Your job is to return every line of the listing holding the string "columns".

# # #

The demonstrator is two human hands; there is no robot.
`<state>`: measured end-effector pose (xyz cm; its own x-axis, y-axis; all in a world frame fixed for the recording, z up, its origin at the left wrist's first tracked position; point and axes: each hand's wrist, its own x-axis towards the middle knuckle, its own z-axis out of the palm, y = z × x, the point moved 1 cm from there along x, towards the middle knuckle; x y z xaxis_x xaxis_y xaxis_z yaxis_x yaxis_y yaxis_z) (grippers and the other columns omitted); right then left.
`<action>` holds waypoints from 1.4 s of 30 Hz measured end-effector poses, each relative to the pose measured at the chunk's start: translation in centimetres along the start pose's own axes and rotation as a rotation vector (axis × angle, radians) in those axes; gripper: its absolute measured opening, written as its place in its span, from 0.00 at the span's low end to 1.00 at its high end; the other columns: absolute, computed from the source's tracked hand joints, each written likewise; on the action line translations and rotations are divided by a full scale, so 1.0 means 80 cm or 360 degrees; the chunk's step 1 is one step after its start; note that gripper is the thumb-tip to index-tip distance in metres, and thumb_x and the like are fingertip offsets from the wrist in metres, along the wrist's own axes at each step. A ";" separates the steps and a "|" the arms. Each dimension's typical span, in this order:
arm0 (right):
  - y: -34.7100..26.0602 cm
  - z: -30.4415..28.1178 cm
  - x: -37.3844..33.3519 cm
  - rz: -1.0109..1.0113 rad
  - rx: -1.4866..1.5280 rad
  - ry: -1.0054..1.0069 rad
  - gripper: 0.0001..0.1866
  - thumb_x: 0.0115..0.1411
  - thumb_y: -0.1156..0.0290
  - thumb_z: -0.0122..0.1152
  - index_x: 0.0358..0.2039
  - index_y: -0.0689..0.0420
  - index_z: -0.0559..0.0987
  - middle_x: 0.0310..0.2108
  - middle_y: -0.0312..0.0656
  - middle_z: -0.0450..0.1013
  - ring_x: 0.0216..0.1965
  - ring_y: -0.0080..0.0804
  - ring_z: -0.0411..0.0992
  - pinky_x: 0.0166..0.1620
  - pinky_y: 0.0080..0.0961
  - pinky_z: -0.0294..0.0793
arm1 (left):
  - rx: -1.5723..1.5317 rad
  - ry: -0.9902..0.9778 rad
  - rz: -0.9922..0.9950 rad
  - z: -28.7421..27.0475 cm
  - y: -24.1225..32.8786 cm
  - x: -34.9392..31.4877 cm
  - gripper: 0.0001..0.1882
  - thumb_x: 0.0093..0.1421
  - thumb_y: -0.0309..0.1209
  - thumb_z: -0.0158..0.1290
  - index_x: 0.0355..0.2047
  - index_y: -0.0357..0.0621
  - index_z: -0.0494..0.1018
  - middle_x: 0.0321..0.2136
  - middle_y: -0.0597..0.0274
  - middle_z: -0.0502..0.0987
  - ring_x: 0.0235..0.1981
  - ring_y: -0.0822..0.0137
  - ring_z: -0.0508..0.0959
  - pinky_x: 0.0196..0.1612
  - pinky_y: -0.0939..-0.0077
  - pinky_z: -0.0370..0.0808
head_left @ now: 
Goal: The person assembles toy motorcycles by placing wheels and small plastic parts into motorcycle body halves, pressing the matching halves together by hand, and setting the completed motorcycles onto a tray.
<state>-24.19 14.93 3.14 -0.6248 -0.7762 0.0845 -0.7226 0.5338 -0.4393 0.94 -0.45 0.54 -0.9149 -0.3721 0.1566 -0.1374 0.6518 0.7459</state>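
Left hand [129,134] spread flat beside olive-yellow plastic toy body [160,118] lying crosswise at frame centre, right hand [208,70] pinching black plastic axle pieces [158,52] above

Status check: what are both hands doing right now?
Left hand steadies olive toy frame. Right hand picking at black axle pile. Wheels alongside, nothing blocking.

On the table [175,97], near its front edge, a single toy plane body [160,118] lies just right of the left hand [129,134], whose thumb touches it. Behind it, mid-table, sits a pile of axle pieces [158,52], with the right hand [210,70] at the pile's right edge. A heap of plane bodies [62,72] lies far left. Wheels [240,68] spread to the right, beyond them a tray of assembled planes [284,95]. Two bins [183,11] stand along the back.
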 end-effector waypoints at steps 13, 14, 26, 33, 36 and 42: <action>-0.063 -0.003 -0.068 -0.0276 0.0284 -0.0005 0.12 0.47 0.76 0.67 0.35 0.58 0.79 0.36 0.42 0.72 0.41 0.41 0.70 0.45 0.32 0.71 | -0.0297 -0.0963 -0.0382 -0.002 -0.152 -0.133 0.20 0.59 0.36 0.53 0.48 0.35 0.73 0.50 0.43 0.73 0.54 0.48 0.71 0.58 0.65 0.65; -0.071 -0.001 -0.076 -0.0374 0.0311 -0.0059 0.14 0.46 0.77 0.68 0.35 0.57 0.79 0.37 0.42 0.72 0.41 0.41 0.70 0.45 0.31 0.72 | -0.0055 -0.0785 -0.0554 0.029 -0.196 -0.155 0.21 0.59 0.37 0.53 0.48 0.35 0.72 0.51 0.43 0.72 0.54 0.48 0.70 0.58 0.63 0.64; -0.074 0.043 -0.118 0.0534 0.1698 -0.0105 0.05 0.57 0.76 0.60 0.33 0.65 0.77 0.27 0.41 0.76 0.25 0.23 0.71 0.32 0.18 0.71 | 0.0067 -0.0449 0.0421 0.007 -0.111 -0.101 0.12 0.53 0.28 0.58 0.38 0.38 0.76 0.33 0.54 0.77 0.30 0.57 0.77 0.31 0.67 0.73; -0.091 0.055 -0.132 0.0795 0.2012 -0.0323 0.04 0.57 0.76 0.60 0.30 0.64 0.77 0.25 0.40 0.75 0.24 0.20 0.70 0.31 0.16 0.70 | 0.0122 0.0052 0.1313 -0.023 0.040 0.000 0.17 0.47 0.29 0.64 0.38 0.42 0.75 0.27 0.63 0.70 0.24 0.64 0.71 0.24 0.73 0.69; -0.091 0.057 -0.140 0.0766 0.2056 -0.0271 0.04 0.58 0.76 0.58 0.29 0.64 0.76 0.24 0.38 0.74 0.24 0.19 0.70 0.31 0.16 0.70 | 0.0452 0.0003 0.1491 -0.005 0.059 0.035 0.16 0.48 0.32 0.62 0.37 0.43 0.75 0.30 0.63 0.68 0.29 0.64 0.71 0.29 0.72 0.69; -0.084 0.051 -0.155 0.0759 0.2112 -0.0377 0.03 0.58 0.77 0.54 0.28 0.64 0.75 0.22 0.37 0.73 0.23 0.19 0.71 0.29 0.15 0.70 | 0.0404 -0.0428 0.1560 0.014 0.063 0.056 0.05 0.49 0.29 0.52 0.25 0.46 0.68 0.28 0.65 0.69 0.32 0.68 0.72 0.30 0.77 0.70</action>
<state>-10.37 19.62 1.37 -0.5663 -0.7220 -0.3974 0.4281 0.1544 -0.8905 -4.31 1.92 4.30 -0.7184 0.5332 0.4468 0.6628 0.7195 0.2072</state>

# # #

• Result of this task
`<state>`: measured end-effector pose (xyz cm; its own x-axis, y-axis; all in a world frame fixed for the recording, z up, its origin at the left wrist's first tracked position; point and axes: each hand's wrist, its own x-axis towards the middle knuckle, its own z-axis out of the palm, y = z × x, the point moved 1 cm from there along x, towards the middle knuckle; x y z xaxis_x xaxis_y xaxis_z yaxis_x yaxis_y yaxis_z) (grippers and the other columns omitted); right then left.
`<action>` holds waypoints from 1.4 s of 30 Hz measured end-effector poses, each relative to the pose measured at the chunk's start: translation in centimetres along the start pose's own axes and rotation as a rotation vector (axis × angle, radians) in those axes; gripper: its absolute measured opening, written as its place in its span, from 0.00 at the span's low end to 1.00 at its high end; the other columns: absolute, computed from the source's tracked hand joints, each written likewise; on the action line translations and rotations are divided by a full scale, so 1.0 means 80 cm or 360 degrees; the chunk's step 1 is one step after its start; note that gripper is the thumb-tip to index-tip distance in metres, and thumb_x and the like are fingertip offsets from the wrist in metres, along the wrist's own axes at each step. A ";" separates the steps and a "|" the arms. Each dimension's typical span, in this order:

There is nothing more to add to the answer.